Exercise -
From the entries below, transcribe exactly the lines between the line holding "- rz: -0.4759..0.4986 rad" and the line holding "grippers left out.", inclusive; skip all other lines.

Records from a data collection:
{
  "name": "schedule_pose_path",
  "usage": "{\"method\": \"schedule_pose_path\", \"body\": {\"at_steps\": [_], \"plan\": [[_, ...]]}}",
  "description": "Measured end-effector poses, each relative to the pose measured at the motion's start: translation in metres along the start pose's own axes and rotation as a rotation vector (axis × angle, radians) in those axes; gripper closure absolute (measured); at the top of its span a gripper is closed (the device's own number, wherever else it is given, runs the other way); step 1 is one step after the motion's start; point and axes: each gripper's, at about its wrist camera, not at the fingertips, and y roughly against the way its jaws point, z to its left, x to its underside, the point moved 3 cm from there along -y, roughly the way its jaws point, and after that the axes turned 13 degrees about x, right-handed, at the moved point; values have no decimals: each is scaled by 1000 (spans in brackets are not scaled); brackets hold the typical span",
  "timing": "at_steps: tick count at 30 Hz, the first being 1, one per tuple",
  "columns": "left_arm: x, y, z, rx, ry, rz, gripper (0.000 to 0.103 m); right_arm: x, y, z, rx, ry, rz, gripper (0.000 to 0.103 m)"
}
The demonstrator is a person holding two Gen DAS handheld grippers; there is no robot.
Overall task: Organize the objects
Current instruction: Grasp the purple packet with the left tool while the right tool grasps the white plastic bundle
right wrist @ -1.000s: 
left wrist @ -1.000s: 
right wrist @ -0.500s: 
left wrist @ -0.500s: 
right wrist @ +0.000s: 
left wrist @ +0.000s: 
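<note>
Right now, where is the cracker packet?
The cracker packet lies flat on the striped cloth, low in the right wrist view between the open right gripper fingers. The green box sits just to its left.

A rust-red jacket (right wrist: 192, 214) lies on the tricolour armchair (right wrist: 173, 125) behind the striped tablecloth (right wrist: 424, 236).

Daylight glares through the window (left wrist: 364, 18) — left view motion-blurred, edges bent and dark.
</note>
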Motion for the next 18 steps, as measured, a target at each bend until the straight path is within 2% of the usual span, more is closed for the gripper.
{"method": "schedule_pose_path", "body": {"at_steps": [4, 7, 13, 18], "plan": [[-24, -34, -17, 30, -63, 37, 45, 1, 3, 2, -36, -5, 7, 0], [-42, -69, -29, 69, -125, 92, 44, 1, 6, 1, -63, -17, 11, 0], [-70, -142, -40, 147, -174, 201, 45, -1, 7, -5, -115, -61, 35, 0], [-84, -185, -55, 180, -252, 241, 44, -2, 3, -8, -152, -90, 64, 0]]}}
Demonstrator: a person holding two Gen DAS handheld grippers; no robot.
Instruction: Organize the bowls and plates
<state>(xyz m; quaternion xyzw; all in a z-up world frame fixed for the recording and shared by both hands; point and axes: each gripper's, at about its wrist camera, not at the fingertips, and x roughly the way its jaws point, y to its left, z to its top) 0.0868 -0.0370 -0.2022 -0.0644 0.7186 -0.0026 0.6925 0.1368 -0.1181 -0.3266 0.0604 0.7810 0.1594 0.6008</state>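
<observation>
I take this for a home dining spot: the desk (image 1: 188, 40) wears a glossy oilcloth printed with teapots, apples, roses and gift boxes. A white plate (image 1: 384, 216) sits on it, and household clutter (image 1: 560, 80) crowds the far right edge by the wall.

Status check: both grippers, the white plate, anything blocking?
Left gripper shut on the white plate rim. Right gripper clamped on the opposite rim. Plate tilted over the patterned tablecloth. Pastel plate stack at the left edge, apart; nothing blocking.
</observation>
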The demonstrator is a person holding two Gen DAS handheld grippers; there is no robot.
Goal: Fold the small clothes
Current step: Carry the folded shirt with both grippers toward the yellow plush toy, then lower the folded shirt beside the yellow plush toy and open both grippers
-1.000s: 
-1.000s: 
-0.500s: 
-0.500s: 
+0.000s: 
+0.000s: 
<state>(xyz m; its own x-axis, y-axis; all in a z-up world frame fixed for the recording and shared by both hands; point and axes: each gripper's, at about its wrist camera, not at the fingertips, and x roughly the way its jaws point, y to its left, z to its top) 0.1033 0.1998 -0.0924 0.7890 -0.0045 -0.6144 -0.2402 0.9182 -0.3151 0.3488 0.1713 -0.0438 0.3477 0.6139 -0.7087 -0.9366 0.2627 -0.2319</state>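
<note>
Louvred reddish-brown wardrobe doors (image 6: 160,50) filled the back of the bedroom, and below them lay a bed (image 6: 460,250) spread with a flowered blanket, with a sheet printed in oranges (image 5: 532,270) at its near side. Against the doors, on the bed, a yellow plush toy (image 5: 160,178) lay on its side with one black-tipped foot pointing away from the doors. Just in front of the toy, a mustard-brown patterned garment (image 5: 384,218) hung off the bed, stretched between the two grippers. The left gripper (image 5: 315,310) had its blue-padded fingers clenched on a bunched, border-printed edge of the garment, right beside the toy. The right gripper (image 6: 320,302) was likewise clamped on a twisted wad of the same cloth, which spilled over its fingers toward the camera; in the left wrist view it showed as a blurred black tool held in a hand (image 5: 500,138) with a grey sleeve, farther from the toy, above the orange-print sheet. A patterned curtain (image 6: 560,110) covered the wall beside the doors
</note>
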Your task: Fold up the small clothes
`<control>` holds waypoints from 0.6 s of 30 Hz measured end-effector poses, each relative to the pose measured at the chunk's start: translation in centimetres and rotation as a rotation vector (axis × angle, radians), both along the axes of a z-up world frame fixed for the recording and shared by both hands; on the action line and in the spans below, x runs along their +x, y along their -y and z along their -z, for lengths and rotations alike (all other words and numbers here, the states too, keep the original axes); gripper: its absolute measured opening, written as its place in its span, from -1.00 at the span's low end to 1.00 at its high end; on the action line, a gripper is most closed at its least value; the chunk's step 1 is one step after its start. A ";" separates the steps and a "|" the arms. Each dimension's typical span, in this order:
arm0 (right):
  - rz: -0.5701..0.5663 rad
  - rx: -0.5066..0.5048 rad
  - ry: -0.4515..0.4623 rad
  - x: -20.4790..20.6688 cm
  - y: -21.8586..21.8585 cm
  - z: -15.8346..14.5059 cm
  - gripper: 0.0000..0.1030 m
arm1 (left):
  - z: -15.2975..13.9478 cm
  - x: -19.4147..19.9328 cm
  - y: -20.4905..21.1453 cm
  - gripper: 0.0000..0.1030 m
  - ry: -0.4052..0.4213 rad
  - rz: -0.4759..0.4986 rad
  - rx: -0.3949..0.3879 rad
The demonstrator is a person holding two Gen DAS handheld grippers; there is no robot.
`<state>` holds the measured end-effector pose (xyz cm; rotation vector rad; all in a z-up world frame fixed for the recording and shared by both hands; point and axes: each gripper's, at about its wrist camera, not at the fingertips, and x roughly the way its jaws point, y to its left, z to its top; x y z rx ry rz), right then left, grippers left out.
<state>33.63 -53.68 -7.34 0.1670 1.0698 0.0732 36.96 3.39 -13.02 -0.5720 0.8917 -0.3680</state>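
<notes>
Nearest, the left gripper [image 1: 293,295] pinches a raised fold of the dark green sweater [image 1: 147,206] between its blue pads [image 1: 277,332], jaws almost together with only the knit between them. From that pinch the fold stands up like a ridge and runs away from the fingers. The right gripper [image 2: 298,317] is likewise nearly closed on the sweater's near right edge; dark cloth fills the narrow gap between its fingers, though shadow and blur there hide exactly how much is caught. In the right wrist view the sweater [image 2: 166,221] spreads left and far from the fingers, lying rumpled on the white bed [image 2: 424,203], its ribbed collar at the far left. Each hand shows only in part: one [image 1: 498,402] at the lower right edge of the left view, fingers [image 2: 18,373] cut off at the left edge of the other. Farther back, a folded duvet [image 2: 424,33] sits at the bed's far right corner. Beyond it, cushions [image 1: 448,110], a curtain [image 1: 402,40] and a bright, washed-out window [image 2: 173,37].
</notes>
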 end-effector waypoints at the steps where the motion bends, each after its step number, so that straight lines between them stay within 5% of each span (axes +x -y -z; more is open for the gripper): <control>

Solution to this problem -
  - rz: -0.4759..0.4986 rad
  - rx: -0.3949..0.3879 rad
The demonstrator is a person holding two Gen DAS handheld grippers; there is no robot.
`<state>` holds the measured end-effector pose (xyz cm; rotation vector rad; all in a z-up world frame fixed for the recording and shared by both hands; point and axes: each gripper's, at about its wrist camera, not at the fingertips, and x roughly the way its jaws point, y to its left, z to its top; x y z rx ry rz), right then left, grippers left out.

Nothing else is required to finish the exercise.